(Task description):
Copy each line below in which the string "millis" occurs.

Source data:
◆ ◆ ◆ ◆ ◆ ◆ ◆
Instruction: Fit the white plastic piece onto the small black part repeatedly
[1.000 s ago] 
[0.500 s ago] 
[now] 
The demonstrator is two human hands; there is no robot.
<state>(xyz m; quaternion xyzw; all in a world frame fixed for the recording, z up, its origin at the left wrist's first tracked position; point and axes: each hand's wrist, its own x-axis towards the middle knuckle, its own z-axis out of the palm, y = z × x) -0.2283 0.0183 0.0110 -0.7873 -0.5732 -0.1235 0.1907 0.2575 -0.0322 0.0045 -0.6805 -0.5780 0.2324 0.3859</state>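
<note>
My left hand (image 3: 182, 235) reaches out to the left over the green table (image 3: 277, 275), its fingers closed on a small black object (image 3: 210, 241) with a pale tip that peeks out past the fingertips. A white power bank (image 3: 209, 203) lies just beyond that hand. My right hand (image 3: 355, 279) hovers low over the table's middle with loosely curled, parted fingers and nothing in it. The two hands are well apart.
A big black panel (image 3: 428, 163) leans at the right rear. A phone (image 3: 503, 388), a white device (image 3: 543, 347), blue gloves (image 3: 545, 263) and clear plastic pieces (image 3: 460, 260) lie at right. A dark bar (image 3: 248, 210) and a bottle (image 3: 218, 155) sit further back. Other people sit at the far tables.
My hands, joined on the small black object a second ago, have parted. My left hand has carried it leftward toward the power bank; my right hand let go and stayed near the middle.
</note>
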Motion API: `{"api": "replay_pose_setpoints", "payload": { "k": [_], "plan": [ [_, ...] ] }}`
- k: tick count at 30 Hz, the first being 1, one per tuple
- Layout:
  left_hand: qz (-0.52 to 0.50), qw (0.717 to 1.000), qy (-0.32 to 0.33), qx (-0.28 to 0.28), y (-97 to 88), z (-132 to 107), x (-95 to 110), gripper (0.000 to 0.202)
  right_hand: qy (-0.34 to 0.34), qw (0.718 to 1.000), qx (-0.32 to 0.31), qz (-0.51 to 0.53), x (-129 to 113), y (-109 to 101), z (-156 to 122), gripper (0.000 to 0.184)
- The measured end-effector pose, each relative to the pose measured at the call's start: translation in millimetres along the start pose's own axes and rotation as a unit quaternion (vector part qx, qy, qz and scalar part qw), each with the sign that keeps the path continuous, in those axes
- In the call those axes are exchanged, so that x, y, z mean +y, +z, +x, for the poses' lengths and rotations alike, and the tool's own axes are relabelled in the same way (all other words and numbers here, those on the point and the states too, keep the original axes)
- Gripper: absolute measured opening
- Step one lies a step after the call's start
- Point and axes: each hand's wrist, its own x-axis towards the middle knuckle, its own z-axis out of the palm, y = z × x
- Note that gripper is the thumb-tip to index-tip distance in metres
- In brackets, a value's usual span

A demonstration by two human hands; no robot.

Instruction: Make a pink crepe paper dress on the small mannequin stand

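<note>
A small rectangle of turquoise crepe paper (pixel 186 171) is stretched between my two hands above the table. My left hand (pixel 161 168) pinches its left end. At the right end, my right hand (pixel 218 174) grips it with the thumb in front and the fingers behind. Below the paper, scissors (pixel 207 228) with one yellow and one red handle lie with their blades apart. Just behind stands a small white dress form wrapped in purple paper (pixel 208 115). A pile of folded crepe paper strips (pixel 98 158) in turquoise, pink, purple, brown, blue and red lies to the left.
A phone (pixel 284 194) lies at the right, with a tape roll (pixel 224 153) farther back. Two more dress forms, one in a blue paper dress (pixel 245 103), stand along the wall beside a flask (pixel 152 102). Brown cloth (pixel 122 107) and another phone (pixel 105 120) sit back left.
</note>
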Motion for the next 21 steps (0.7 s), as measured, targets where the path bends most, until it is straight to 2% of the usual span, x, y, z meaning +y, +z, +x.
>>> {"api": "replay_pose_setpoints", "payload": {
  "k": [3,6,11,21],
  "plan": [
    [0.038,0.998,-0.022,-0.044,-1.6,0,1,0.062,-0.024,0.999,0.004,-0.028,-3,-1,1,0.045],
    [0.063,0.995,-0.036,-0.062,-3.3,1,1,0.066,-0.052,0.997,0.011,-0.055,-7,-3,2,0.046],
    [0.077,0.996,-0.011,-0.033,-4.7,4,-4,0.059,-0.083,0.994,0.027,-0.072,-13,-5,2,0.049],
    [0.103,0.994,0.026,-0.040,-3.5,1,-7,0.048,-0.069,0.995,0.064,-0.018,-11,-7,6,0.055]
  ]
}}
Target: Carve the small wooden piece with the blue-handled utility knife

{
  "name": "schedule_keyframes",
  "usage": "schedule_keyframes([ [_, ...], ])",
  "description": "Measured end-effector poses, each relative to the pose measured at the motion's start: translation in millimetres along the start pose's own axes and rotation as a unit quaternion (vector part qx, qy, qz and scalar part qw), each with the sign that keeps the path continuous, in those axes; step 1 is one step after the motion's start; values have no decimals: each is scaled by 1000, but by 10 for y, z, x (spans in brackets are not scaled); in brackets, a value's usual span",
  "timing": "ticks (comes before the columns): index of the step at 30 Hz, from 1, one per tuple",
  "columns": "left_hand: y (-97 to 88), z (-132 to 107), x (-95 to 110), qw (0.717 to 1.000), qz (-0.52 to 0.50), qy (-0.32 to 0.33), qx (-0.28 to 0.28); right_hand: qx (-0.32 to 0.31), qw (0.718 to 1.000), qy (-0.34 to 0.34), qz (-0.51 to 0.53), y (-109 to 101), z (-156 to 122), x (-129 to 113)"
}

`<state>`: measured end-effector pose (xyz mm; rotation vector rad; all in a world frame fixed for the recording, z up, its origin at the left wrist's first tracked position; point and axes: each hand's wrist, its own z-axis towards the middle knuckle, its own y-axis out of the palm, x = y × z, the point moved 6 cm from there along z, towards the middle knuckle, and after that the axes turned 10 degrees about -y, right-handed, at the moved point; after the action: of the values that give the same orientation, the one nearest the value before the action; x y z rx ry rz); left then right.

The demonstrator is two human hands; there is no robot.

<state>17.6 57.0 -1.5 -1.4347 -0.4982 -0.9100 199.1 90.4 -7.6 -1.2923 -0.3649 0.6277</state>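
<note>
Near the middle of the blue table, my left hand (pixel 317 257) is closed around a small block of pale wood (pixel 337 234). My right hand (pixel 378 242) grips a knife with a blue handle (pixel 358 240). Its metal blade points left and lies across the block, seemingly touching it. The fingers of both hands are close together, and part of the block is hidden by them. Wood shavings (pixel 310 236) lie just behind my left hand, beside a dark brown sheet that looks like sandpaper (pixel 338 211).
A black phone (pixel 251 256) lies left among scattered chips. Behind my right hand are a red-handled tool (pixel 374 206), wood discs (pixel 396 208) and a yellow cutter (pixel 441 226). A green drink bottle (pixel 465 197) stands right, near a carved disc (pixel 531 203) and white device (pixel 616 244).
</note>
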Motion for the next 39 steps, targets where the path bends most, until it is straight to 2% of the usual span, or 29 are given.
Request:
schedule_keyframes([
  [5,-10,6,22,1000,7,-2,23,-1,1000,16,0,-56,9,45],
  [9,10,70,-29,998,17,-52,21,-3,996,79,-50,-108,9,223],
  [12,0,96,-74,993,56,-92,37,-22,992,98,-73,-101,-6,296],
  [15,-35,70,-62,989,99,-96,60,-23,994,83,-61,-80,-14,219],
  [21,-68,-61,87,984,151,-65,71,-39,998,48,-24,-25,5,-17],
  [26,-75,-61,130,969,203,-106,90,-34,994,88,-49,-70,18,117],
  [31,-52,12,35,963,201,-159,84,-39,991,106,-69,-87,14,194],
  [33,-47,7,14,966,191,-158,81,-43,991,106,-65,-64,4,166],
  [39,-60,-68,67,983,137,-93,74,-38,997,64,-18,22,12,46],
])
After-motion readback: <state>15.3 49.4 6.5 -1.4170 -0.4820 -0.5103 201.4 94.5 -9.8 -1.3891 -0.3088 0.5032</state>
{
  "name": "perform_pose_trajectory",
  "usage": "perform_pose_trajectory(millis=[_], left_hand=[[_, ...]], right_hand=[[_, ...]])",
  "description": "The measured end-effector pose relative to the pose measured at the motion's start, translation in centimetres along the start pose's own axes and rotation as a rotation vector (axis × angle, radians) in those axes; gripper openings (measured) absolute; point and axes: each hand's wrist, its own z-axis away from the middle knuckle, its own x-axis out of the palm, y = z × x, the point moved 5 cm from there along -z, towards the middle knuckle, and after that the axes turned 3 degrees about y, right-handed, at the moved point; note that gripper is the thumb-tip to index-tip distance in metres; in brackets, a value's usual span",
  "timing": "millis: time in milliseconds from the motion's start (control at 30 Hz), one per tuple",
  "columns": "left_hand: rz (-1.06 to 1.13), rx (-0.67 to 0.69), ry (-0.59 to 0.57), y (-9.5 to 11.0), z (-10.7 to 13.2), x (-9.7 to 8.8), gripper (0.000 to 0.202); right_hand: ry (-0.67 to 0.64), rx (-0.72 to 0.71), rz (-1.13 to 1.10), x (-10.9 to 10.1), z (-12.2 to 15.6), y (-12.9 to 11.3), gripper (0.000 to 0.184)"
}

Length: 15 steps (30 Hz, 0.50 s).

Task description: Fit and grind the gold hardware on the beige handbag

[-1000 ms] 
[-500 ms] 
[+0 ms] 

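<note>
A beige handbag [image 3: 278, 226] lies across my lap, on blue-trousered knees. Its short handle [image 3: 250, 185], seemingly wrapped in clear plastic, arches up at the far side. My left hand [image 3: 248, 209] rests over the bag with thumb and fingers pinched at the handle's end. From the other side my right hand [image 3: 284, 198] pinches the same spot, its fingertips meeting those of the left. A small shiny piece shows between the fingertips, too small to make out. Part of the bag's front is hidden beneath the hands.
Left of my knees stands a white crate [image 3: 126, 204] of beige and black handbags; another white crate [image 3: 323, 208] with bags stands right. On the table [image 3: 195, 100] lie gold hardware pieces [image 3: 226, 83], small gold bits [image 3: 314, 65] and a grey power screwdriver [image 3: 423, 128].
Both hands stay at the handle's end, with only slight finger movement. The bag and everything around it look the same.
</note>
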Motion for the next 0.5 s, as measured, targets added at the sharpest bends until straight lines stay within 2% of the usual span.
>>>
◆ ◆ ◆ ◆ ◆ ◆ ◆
(Expected output):
  "usage": "perform_pose_trajectory(millis=[_], left_hand=[[_, ...]], right_hand=[[_, ...]])",
  "timing": "millis: time in milliseconds from the motion's start (control at 30 Hz), one per tuple",

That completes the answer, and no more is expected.